Take the entries below and retype them exactly.

[Saved entries]

■ ■ ■ ■

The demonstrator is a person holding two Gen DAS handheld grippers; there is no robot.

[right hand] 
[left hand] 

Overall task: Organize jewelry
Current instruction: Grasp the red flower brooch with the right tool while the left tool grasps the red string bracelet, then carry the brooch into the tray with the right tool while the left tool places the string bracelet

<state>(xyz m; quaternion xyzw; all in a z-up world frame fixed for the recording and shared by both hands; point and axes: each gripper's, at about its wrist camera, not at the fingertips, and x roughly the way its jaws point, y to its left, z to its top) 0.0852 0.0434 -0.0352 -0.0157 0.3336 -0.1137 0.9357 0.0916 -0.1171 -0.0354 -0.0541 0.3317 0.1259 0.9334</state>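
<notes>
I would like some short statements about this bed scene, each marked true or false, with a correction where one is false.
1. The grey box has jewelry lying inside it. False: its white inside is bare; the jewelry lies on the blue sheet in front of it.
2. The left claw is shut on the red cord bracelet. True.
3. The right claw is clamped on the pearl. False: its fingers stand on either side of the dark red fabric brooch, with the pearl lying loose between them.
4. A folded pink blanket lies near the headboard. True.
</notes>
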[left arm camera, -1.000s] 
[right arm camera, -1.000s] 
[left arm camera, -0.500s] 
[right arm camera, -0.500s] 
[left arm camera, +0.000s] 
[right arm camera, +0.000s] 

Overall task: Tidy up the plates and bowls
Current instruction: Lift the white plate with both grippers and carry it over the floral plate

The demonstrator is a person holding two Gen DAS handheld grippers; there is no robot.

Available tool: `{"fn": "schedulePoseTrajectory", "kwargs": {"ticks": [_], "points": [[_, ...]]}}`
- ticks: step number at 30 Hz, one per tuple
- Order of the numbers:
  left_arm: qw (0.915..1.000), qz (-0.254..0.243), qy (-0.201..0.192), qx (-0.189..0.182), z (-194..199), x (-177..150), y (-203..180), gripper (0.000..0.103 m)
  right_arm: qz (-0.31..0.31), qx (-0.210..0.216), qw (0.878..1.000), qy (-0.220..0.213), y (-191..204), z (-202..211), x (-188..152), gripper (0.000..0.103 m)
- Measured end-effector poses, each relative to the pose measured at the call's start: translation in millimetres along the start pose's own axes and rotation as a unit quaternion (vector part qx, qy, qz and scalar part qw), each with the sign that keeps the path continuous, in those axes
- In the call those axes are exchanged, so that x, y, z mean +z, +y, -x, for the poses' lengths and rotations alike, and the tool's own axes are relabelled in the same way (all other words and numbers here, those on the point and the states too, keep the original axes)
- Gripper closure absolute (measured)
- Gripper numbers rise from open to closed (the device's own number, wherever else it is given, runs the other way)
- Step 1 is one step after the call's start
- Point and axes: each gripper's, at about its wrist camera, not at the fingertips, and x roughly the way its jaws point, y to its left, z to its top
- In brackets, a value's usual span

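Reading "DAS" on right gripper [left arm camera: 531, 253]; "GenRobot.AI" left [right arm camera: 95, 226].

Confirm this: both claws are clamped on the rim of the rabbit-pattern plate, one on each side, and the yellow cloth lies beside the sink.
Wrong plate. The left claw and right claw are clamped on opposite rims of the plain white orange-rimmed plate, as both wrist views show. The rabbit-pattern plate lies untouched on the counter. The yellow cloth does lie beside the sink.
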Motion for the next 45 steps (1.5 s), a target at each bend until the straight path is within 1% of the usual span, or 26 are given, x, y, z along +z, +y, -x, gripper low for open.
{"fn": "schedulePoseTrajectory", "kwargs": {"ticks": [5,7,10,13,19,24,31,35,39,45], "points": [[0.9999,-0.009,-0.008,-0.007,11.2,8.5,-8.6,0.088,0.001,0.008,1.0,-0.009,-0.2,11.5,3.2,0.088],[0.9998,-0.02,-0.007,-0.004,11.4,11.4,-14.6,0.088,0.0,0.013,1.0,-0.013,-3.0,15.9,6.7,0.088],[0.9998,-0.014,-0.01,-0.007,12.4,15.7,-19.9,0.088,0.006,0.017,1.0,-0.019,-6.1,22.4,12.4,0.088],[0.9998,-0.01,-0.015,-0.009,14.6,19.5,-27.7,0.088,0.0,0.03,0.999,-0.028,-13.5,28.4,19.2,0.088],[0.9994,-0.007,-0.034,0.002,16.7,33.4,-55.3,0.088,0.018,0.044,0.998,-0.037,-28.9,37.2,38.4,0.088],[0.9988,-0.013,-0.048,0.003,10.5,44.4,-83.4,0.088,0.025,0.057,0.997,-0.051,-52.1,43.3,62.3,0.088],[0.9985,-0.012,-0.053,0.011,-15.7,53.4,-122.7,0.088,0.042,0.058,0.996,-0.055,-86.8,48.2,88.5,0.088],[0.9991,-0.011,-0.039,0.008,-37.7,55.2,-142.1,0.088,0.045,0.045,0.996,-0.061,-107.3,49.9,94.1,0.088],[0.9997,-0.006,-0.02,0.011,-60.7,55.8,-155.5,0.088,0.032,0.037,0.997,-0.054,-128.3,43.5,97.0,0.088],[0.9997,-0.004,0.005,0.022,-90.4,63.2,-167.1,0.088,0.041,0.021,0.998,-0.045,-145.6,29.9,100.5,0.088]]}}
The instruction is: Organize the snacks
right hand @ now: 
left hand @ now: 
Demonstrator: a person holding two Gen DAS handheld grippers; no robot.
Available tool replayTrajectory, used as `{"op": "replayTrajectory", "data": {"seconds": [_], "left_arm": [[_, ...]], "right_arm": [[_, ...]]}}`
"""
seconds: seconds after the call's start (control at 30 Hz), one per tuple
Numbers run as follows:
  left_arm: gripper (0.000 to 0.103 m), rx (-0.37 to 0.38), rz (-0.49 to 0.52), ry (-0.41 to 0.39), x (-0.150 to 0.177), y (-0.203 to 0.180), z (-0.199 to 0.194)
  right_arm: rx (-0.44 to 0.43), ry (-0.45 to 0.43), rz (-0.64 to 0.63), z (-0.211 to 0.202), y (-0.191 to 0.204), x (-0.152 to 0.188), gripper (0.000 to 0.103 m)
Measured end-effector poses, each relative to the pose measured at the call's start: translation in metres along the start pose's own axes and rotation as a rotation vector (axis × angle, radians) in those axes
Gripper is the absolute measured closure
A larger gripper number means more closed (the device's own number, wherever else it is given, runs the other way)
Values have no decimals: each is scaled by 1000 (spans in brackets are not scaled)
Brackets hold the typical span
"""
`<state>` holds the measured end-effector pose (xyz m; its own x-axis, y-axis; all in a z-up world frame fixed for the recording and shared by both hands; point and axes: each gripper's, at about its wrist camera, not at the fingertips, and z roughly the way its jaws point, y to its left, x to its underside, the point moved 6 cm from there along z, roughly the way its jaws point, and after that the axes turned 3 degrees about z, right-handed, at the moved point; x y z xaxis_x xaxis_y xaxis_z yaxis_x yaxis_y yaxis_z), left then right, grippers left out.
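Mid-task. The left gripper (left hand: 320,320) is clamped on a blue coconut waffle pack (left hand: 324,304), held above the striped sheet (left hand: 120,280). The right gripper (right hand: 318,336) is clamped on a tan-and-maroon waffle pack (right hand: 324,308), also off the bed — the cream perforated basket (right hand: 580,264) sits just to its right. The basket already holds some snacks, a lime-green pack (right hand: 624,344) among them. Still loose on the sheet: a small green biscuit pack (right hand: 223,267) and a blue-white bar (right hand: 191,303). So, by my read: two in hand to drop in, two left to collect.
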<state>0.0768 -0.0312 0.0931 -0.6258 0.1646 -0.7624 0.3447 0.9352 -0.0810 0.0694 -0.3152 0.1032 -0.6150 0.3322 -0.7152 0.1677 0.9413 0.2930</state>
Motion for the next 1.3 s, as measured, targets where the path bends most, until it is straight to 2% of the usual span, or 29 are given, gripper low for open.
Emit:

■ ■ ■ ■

▸ **Result below**:
The demonstrator is a person holding two Gen DAS handheld grippers; there is no robot.

[right hand] 
[left hand] 

Overall task: Organize jewelry
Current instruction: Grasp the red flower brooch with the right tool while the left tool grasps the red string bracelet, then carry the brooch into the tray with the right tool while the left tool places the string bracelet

<state>(xyz m; quaternion xyzw; all in a z-up world frame fixed for the recording and shared by both hands; point and axes: each gripper's, at about its wrist camera, not at the fingertips, and x roughly the way its jaws point, y to its left, z to its top) 0.0852 0.0434 -0.0352 -0.0157 0.3336 -0.1137 0.9357 0.0916 -0.1171 -0.0354 -0.0541 0.3317 0.1259 0.9334</state>
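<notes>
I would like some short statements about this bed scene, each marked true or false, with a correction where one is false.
1. The grey box has jewelry lying inside it. False: its white inside is bare; the jewelry lies on the blue sheet in front of it.
2. The left claw is shut on the red cord bracelet. True.
3. The right claw is clamped on the pearl. False: its fingers stand on either side of the dark red fabric brooch, with the pearl lying loose between them.
4. A folded pink blanket lies near the headboard. True.
</notes>
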[left arm camera, -1.000s] 
[right arm camera, -1.000s] 
[left arm camera, -0.500s] 
[right arm camera, -0.500s] 
[left arm camera, +0.000s] 
[right arm camera, +0.000s] 

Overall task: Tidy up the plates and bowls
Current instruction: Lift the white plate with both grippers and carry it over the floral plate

The demonstrator is a person holding two Gen DAS handheld grippers; there is no robot.

Available tool: `{"fn": "schedulePoseTrajectory", "kwargs": {"ticks": [_], "points": [[_, ...]]}}`
- ticks: step number at 30 Hz, one per tuple
- Order of the numbers:
  left_arm: qw (0.915..1.000), qz (-0.254..0.243), qy (-0.201..0.192), qx (-0.189..0.182), z (-194..199), x (-177..150), y (-203..180), gripper (0.000..0.103 m)
  right_arm: qz (-0.31..0.31), qx (-0.210..0.216), qw (0.878..1.000), qy (-0.220..0.213), y (-191..204), z (-202..211), x (-188..152), gripper (0.000..0.103 m)
- Measured end-effector poses, each relative to the pose measured at the call's start: translation in millimetres along the start pose's own axes and rotation as a unit quaternion (vector part qx, qy, qz and scalar part qw), each with the sign that keeps the path continuous, in those axes
- In the call those axes are exchanged, so that x, y, z mean +z, +y, -x, for the poses' lengths and rotations alike, and the tool's own axes are relabelled in the same way (all other words and numbers here, those on the point and the states too, keep the original axes)
- Gripper closure absolute (measured)
- Gripper numbers rise from open to closed (the device's own number, wherever else it is given, runs the other way)
- Step 1 is one step after the call's start
- Point and axes: each gripper's, at about its wrist camera, not at the fingertips, and x roughly the way its jaws point, y to its left, z to its top
- In brackets, a value's usual span

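Reading "DAS" on right gripper [left arm camera: 531, 253]; "GenRobot.AI" left [right arm camera: 95, 226].

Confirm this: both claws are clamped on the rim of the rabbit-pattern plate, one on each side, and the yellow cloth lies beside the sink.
Wrong plate. The left claw and right claw are clamped on opposite rims of the plain white orange-rimmed plate, as both wrist views show. The rabbit-pattern plate lies untouched on the counter. The yellow cloth does lie beside the sink.
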Motion for the next 45 steps (1.5 s), a target at each bend until the straight path is within 1% of the usual span, or 26 are given, x, y, z along +z, +y, -x, gripper low for open.
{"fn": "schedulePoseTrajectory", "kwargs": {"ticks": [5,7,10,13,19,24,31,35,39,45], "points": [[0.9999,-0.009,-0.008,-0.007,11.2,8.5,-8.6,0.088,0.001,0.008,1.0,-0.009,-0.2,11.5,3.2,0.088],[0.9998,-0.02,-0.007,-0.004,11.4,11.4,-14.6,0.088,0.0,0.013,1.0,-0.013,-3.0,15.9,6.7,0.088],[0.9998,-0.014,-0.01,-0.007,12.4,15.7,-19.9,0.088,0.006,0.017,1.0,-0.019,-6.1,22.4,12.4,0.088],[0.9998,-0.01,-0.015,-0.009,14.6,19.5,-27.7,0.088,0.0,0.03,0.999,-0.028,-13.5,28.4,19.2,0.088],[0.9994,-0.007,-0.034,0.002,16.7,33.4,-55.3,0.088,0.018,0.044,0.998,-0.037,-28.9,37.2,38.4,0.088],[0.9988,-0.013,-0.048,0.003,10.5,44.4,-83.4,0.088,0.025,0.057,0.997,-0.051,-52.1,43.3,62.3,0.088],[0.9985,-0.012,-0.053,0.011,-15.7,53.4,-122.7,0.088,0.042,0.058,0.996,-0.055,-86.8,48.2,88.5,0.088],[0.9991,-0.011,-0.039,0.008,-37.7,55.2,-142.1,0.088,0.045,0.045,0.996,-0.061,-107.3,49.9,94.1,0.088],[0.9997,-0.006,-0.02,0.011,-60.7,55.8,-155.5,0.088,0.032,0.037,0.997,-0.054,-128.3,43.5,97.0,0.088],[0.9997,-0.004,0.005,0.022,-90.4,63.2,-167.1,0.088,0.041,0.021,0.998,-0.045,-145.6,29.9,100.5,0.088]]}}
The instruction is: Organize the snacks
right hand @ now: 
left hand @ now: 
Demonstrator: a person holding two Gen DAS handheld grippers; no robot.
Available tool replayTrajectory, used as `{"op": "replayTrajectory", "data": {"seconds": [_], "left_arm": [[_, ...]], "right_arm": [[_, ...]]}}`
"""
seconds: seconds after the call's start (control at 30 Hz), one per tuple
Numbers run as follows:
  left_arm: gripper (0.000 to 0.103 m), rx (-0.37 to 0.38), rz (-0.49 to 0.52), ry (-0.41 to 0.39), x (-0.150 to 0.177), y (-0.203 to 0.180), z (-0.199 to 0.194)
  right_arm: rx (-0.44 to 0.43), ry (-0.45 to 0.43), rz (-0.64 to 0.63), z (-0.211 to 0.202), y (-0.191 to 0.204), x (-0.152 to 0.188), gripper (0.000 to 0.103 m)
Measured end-effector poses, each relative to the pose measured at the call's start: translation in metres along the start pose's own axes and rotation as a rotation vector (axis × angle, radians) in those axes
Gripper is the absolute measured closure
A larger gripper number means more closed (the device's own number, wherever else it is given, runs the other way)
Values have no decimals: each is scaled by 1000 (spans in brackets are not scaled)
Brackets hold the typical span
"""
`<state>` holds the measured end-effector pose (xyz m; its own x-axis, y-axis; all in a z-up world frame fixed for the recording and shared by both hands; point and axes: each gripper's, at about its wrist camera, not at the fingertips, and z roughly the way its jaws point, y to its left, x to its underside, the point moved 6 cm from there along z, roughly the way its jaws point, and after that the axes turned 3 degrees about z, right-handed, at the moved point; x y z xaxis_x xaxis_y xaxis_z yaxis_x yaxis_y yaxis_z), left then right, grippers left out.
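Mid-task. The left gripper (left hand: 320,320) is clamped on a blue coconut waffle pack (left hand: 324,304), held above the striped sheet (left hand: 120,280). The right gripper (right hand: 318,336) is clamped on a tan-and-maroon waffle pack (right hand: 324,308), also off the bed — the cream perforated basket (right hand: 580,264) sits just to its right. The basket already holds some snacks, a lime-green pack (right hand: 624,344) among them. Still loose on the sheet: a small green biscuit pack (right hand: 223,267) and a blue-white bar (right hand: 191,303). So, by my read: two in hand to drop in, two left to collect.
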<state>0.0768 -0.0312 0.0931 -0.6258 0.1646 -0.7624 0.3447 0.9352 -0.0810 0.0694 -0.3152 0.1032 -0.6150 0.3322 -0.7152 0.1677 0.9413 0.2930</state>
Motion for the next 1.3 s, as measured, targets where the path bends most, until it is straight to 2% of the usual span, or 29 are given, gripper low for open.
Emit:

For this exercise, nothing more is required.